La paz se sienta en el médano a la sombra de un tamarisco o se alimenta de recuerdos de una estancia grande devenida en escuela y después en tapera.
La paz se nutre de los vientos. Se refugia en el faro, en los árboles, se bambolea en la bandeja de un mozo, salta en las cascadas del arroyo que transita entre la aldea marítima.
Por todo esto, la paz puede ser varón o mujer, ya que la eternidad no hace distingos de género, se corporiza y hasta tendría un nombre significativo: Aníbal, porque es el que más fácilmente se asemeja al mero mar de Almejas y sus gentes.
No hay otra designación para que la paz me llegue. La trae aquel caminante infatigable, de paso tranquilo. Aníbal Paz, un hombre de paz. Tal vez su anonimato resalta más esa virtud.
Persona que fue servicial, colaborador sin búsqueda de recompensas y que por sobre todo llevaba en sus entrañas el amor a su tierra.
¡Había que seguirlo en sus guiadas en el Museo!. Tenía una historia cierta para cada una de las fotografías, un hotel de madera sobre la arena, grupos de veraneantes con trajes de baño de los años cuarenta, lanchas de pescadores, piedras enormes en la costa, nueve chalés, igualitos, uno al lado del otro. La paz se reflejaba en sus decires de naufragios y de vidas robadas por la insolencia de las marejadas.
Investigador paciente, su trabajo se evidenciaba en los planos, en los mapas cronológicos, en la clasificación que realizaba de los elementos
El mar estaba sereno dentro de las cuatro paredes del museo.
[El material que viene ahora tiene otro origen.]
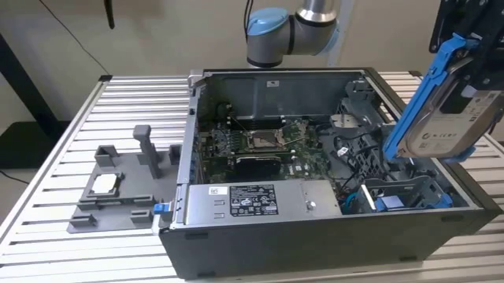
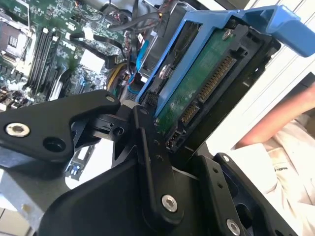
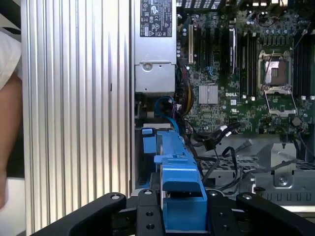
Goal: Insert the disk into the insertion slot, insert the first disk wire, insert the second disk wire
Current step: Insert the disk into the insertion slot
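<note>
Standing at the exterior view's left on the slatted tabletop (image 1: 47, 177) is a grey fixture (image 1: 118, 194) with upright posts. Next comes the open computer case (image 1: 315, 247), its motherboard (image 1: 260, 144) bare and the grey power-supply box (image 1: 252, 203) lying along the near wall. At the case's near right corner sits the insertion slot (image 1: 405, 191). The disk (image 1: 445, 127) hangs tilted in the air above it, apart from it, with its label face showing. The pincer (image 3: 182, 216) pinches the disk by its blue carrier, one black finger on either side. The second wrist view gives the disk's other face, a green circuit board with a connector row. Both wrist views catch a person's arm (image 2: 275, 120) (image 3: 10, 113) off to the side of the case.
</note>
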### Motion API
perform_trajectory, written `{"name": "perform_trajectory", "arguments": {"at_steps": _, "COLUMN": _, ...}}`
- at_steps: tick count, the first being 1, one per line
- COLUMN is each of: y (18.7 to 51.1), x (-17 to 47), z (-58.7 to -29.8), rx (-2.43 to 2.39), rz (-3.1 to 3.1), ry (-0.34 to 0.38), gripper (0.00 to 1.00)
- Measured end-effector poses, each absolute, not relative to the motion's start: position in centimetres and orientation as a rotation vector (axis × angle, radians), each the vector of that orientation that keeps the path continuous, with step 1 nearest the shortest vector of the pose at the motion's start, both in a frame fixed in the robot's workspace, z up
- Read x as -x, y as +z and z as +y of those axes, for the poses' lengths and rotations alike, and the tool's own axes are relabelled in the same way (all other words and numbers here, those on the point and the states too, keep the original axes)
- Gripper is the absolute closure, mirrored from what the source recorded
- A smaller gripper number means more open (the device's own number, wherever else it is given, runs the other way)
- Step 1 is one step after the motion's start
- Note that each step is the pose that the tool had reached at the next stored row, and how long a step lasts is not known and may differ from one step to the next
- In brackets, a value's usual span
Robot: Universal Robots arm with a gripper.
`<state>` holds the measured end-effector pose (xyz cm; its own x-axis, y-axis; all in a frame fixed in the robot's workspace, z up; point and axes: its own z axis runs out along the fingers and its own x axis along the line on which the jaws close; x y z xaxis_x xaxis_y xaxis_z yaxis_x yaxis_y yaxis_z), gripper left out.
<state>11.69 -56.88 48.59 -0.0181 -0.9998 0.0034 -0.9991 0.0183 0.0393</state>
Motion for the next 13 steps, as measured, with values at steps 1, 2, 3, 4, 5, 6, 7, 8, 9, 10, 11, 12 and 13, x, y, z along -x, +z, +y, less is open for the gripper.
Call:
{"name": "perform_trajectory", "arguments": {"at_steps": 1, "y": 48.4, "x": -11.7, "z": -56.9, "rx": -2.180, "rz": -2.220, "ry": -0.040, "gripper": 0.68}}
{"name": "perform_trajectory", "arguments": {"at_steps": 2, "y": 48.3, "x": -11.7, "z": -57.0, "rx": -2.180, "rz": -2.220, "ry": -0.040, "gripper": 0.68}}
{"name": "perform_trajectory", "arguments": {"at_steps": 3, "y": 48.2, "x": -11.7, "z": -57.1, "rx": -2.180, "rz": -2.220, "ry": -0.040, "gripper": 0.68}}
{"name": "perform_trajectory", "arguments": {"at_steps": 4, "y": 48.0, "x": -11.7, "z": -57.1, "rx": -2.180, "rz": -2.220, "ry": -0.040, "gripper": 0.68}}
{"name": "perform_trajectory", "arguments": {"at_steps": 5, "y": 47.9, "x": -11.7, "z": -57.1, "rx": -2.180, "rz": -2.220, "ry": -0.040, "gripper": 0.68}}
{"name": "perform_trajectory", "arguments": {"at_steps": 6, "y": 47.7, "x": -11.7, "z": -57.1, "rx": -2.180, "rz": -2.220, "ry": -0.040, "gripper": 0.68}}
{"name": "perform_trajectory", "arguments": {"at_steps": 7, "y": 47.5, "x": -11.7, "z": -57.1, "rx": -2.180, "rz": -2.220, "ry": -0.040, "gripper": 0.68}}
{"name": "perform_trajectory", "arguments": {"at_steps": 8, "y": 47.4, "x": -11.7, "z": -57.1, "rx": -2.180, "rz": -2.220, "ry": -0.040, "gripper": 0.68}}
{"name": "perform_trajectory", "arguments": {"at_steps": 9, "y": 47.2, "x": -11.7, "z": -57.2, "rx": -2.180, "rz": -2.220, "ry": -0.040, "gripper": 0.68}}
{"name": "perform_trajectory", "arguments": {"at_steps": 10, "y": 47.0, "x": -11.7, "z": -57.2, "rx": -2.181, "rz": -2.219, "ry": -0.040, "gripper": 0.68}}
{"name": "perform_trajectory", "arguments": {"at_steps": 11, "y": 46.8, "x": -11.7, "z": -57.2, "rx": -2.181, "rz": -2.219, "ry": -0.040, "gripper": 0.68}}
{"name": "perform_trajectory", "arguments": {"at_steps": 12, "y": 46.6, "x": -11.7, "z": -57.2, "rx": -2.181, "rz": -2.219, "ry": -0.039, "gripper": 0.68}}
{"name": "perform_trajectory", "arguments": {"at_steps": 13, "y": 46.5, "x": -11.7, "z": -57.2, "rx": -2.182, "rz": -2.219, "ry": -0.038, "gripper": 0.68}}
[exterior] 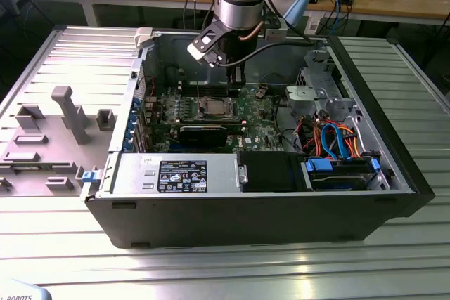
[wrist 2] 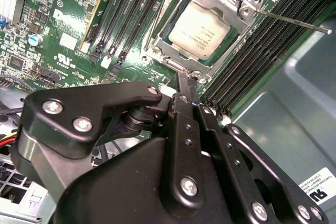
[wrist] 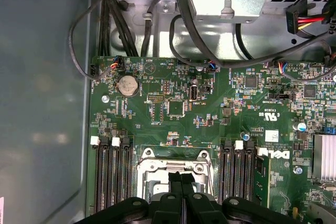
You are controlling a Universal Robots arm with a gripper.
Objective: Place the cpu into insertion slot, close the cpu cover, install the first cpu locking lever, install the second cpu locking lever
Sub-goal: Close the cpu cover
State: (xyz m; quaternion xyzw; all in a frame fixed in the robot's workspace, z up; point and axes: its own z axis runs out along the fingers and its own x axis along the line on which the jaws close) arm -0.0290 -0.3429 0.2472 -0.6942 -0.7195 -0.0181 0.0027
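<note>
Cpu: the cpu [wrist 2: 199, 30] lies flat in the slot [wrist: 201, 157], its silver-grey top facing up; in the exterior view it is the pale square [exterior: 214, 108] near the middle of the board.
Slot: set into the green board [wrist: 173, 108], with banks of long black memory slots [wrist 2: 126, 19] on either side.
Cover: the cover [wrist 2: 181, 62] lies down over the cpu, the chip's top showing through its square window.
Lever: a thin metal lever [wrist 2: 289, 20] reaches out from one corner of the slot, across the memory slots. Whether it is latched I cannot tell.
Hand: the hand [wrist: 181, 176] has its two black fingers [wrist: 175, 182] pressed together with nothing between them. In both wrist views the tips [wrist 2: 185, 80] sit right at the slot's edge, just beside the cover. Whether they touch metal I cannot tell.
Arm: in the exterior view the hand [exterior: 238, 79] reaches down into the open case [exterior: 246, 216], over the board and close to the cpu.
Case: lies on its side on the ribbed metal bench [exterior: 211, 265], with blue and orange cables [exterior: 337, 138] bundled toward the exterior view's right.
Tray: a grey tray [exterior: 63, 124] with raised blocks lies on the bench just beside the case, at the exterior view's left.
</note>
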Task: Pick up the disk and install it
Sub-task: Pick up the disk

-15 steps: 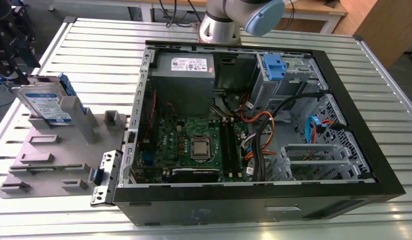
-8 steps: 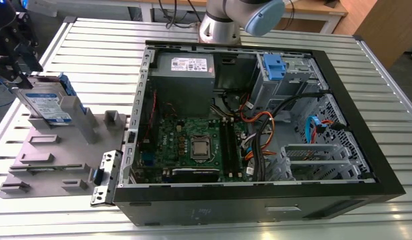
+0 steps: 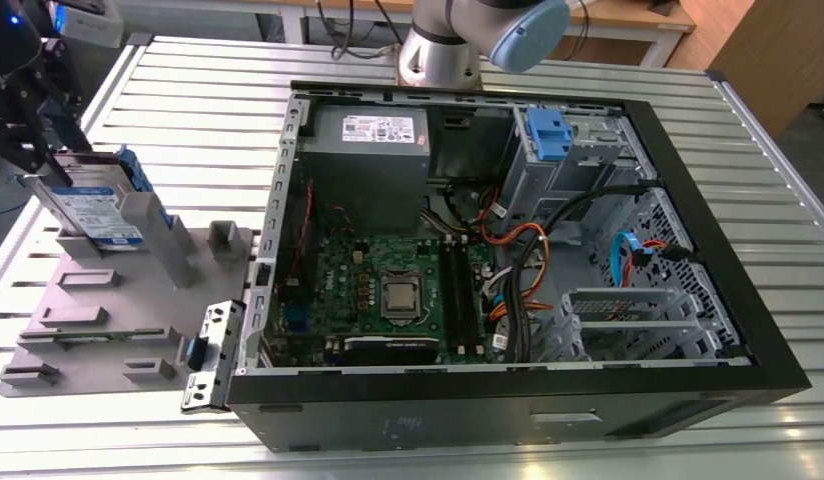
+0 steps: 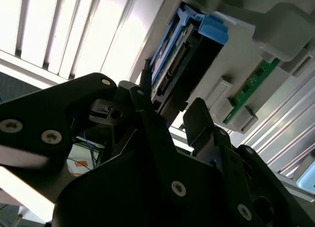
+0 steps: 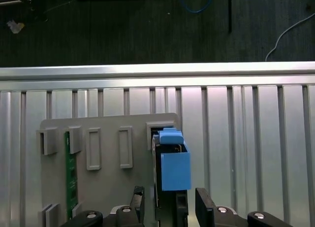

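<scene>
The disk (image 3: pixel 99 212), silver-grey with a white-and-blue label and a blue bracket, stands on edge in a slot of the grey fixture plate (image 3: pixel 112 320) at the exterior view's left. My gripper (image 3: pixel 36 150) hangs just above and behind it. In the first wrist view the disk (image 5: pixel 172 165) is edge-on, and my gripper (image 5: pixel 170 207) is open with one finger (image 5: pixel 138 200) on each side of it. In the second wrist view the disk (image 4: pixel 172 64) lies just past the tips of my gripper (image 4: pixel 170 106). I see no contact.
The open computer case (image 3: pixel 772 370) lies on the slatted metal table (image 3: pixel 199 90), with an empty drive cage (image 3: pixel 626 320), a blue latch (image 3: pixel 548 135) and a grey power supply (image 3: pixel 372 130) inside. A green memory stick (image 5: pixel 71 173) stands in another slot of the fixture.
</scene>
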`<action>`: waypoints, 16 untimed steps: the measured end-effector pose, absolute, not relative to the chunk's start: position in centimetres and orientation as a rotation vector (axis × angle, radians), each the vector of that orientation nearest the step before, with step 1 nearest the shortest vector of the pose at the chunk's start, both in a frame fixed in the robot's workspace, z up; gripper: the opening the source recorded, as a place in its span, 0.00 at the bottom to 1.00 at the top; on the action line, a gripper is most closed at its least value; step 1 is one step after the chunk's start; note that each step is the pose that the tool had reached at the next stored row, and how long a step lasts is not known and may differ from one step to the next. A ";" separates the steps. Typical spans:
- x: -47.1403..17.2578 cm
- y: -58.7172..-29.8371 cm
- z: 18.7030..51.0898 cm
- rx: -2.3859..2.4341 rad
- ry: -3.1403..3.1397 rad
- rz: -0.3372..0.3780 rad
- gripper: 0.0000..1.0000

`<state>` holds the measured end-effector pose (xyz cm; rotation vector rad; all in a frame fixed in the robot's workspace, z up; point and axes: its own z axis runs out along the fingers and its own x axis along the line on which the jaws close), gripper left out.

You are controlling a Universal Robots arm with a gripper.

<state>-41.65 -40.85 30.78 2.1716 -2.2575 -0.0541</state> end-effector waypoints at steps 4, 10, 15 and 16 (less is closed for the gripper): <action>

El pasado contenido en él.

Yo sentía mi identificación con el lugar porque acentuaba mi pertenencia a otras
distancias . Me crié junto a una bahía blanca que iluminaba mis veranos y me volvía contemplativa en los inviernos, por eso no tengo anécdotas de Almejas que me gratifiquen con sus recuerdos; pero sí soy del agua, de la sal, de la turbulencia de las olas.
Cuando llegué a la orilla de ese mar y mis pies descalzos recibieron el cosquilleo del agua, renació en mí lo marítimo de la infancia y la sensación de inmensidad de entonces me colmó totalmente. Ya no pude dejar de amar ese paisaje infinito y sus gentes. Me detuve a valorar las historias cotidianas de algunos de sus pobladores, dado que muchos de ellos llevan esa sensación interminable que crea la simbiosis de sal y agua.
Por eso pretendo rescatar imágenes de Don Aníbal Paz, seguirlo con la imaginación en sus diarias caminatas mañaneras por la costa, con la mirada puesta en el vuelo de las gaviotas; cruzándose quizás con el dinamarqués Cristian, solitario pescador convertido en mito o acodado en su adorado bar El Farolito presto a servir a sus fieles parroquianos.
¡Cuántas veces don Aníbal se habrá inclinado para devolver al mar los caracoles que las mareas dejaban!. Joven Aníbal Paz trabajando de mil cosas en los pueblos aledaños. Niño curioso oteando la vida de los estancieros, sin broncas ni resentimientos.
El museo de Almejas, que lleva su nombre, fue trasladado a un espacio de la terminal de ómnibus. Su ubicación está lejos de ser lugar de llegada, de encuentro, de búsqueda, de gozo. Diría Sarlo, es un “no lugar”, con las implicancias de una sala de espera.
Y bueno, don Aníbal, aquí va mi recuerdo y mi agradecimiento por su ayuda en mi trabajo. Y a través de usted incluyo a tantas vidas silenciosas que yugan entre la arena y el vendaval, en la pesca riesgosa, en el manejo de máquinas. Sembradores de vegetación, laburantes de sol a sol, habitantes eternos de la costa.